80,600 people had been evacuated from their homes in the Tete, Manica, Sofala and Zambezia provinces by February 14. By February 22, the United Nations Office for the Coordination of Humanitarian Affairs reported that approximately 121,000 people had been displaced by the flooding. Some people refused to leave their homes and livestock. There were 29 confirmed casualties and a further 10 unconfirmed deaths.

In early February, the Mozambican authorities did not think the flooding would be as devastating as the 2000 and 2001 floods. Paulo Zucula, head of Mozambique's national relief agency, said "We expect more water than we had in 2001. The situation is deteriorating and it will get worse but this time we are better prepared than in 2001". The World Food Programme (WFP) estimated that up to 285,000 people may require food aid.

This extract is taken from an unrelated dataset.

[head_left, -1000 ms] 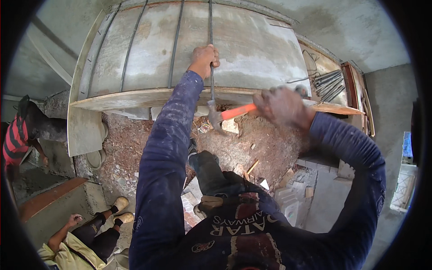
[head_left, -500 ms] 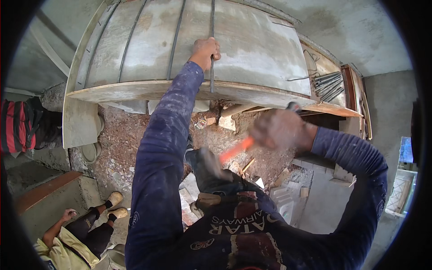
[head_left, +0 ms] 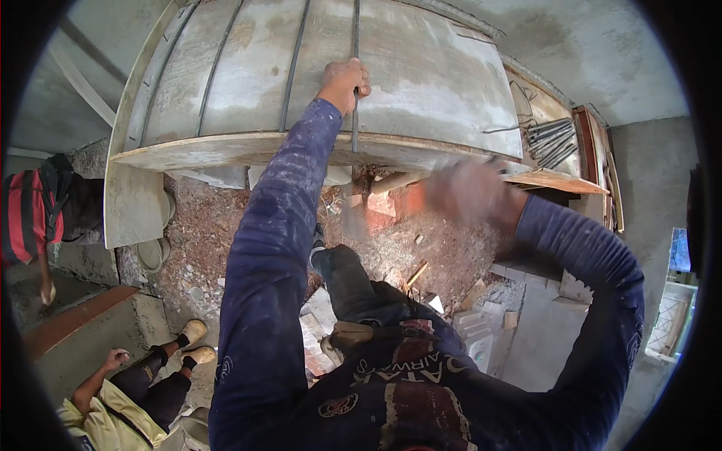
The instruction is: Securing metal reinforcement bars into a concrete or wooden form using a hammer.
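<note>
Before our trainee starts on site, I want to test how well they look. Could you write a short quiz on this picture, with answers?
1. Fill in the gap: counting from the left, the left hand grips the ____ long rod lying across the board.
2. Choose one: what colour is the handle of the blurred hammer in the right hand? A) blue B) green C) orange
3. True or false: the bundle of short rods lies to the right of the left hand.

Key: 1. fourth; 2. C; 3. true.
</note>
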The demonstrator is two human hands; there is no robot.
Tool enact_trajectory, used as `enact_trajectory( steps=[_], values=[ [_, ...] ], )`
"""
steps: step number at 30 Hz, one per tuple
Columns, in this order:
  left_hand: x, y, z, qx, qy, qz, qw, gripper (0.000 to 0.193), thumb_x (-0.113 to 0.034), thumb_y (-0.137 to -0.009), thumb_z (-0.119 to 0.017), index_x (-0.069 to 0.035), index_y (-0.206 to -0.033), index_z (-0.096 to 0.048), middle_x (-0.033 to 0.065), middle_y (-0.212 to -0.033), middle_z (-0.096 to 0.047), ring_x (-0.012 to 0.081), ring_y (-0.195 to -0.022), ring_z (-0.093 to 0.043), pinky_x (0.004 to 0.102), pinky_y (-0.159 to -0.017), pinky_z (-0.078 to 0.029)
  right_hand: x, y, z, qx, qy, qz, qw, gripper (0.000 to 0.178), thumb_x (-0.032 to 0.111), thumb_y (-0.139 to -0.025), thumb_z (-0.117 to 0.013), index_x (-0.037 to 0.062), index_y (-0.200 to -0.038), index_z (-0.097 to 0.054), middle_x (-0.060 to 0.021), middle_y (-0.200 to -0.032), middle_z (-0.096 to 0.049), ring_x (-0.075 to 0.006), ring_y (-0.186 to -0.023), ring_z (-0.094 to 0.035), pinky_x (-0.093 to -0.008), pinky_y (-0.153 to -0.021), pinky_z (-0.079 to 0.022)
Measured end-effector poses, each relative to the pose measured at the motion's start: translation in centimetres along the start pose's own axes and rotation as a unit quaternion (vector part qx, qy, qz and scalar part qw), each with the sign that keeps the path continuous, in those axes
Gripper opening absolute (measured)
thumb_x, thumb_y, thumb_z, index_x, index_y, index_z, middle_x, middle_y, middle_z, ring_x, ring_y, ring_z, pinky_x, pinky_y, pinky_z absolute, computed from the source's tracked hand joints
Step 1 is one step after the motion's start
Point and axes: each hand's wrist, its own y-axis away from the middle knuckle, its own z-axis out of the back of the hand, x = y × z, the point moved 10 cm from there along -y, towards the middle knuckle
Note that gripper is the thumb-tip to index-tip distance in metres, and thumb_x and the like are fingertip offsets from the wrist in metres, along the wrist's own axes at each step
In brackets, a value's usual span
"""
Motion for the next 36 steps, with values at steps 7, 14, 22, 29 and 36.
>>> enact_trajectory(
  steps=[7, 14, 22, 29, 36],
  values=[
    [0.1, 0.2, -0.3, -0.023, -0.042, 0.009, 0.999, 0.008, 0.0, -0.098, -0.044, -0.002, -0.096, -0.05, 0.0039, -0.071, -0.049, 0.0121, -0.051, -0.037, 0.0298, -0.043, -0.031, 2.7, -0.8, -0.7, 0.085, 0.012, -0.02, 0.996, 0.035, 0.04, -0.103, -0.042, 0.0082, -0.096, -0.055, -0.0075, -0.072, -0.062, -0.0216, -0.052, -0.06, -0.0387, -0.043, -0.05],
    [-0.7, -0.1, 0.0, -0.019, -0.014, -0.007, 1.0, 0.032, -0.013, -0.104, -0.047, -0.005, -0.073, -0.047, 0.0004, -0.062, -0.043, 0.0119, -0.048, -0.034, 0.0295, -0.043, -0.029, -5.9, 2.0, 0.7, 0.136, 0.097, -0.309, 0.936, 0.045, 0.048, -0.103, -0.04, 0.0061, -0.093, -0.054, -0.0064, -0.07, -0.06, -0.0207, -0.055, -0.062, -0.0362, -0.042, -0.05],
    [0.8, -0.5, -0.3, -0.002, 0.051, 0.01, 0.999, 0.023, -0.01, -0.102, -0.051, -0.004, -0.08, -0.05, 0.0001, -0.063, -0.042, 0.0121, -0.047, -0.035, 0.0298, -0.043, -0.029, -4.6, 0.9, -2.5, 0.214, 0.123, -0.215, 0.945, 0.034, 0.039, -0.103, -0.041, 0.0073, -0.096, -0.05, -0.0096, -0.072, -0.058, -0.0198, -0.054, -0.059, -0.036, -0.045, -0.05],
    [0.4, -0.5, -0.7, -0.037, -0.01, 0.003, 0.999, 0.009, -0.005, -0.099, -0.05, 0.001, -0.101, -0.055, 0.0021, -0.066, -0.047, 0.0114, -0.048, -0.038, 0.0294, -0.042, -0.03, 2.6, -0.5, 0.1, 0.087, 0.023, 0.021, 0.996, 0.038, 0.044, -0.1, -0.046, 0.0068, -0.094, -0.053, -0.0072, -0.072, -0.06, -0.0255, -0.057, -0.062, -0.0362, -0.054, -0.055],
    [0.3, -0.9, 0.3, -0.018, -0.006, 0.008, 1.0, 0.01, -0.004, -0.1, -0.046, -0.001, -0.094, -0.053, 0.0013, -0.065, -0.045, 0.0111, -0.048, -0.037, 0.0294, -0.042, -0.029, 0.0, 0.5, 0.4, 0.068, 0.062, -0.138, 0.986, 0.032, 0.039, -0.1, -0.049, 0.0067, -0.097, -0.055, -0.0074, -0.068, -0.055, -0.0215, -0.059, -0.062, -0.0364, -0.048, -0.053]
  ],
)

Delivery of food aid by the WFP began on February 15. A single UN helicopter was made available for the delivery of aid to evacuation centres. However, thousands of people had not yet received food or drinking water, and the threat of disease outbreaks had also increased; Paulo Zucula retracted his earlier comments about readiness, saying "We were not prepared... it's another disaster".